- **What the exercise asks**
Repeat precisely the span of lines below that opens with the line containing "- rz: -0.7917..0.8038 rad" and closes with the line containing "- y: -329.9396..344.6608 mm", both included.

- **Data block**
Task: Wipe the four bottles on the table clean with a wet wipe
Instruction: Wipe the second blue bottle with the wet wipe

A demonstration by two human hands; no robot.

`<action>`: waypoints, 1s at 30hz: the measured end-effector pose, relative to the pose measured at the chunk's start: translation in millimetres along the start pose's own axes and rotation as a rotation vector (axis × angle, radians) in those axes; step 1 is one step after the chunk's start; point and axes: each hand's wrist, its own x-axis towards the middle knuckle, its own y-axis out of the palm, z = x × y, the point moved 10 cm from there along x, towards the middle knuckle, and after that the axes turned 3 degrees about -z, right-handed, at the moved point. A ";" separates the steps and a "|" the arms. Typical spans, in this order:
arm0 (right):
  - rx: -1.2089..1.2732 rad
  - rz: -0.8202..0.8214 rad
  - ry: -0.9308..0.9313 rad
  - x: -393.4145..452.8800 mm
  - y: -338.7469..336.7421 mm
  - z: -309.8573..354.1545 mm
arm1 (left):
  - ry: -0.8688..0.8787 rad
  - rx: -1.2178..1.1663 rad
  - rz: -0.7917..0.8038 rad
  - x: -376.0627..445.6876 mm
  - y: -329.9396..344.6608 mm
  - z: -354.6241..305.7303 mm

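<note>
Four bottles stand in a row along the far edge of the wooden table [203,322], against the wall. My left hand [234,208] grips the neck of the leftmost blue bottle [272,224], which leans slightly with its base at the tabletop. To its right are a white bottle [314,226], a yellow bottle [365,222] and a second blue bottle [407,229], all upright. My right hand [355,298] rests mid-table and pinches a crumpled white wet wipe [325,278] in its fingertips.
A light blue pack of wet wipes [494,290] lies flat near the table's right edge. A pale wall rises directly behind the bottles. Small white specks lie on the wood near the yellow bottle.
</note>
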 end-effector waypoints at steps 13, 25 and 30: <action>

- **Answer for the task**
  - rz: -0.7917..0.8038 rad
  - x: -376.0627..445.6876 mm
  - y: -329.9396..344.6608 mm

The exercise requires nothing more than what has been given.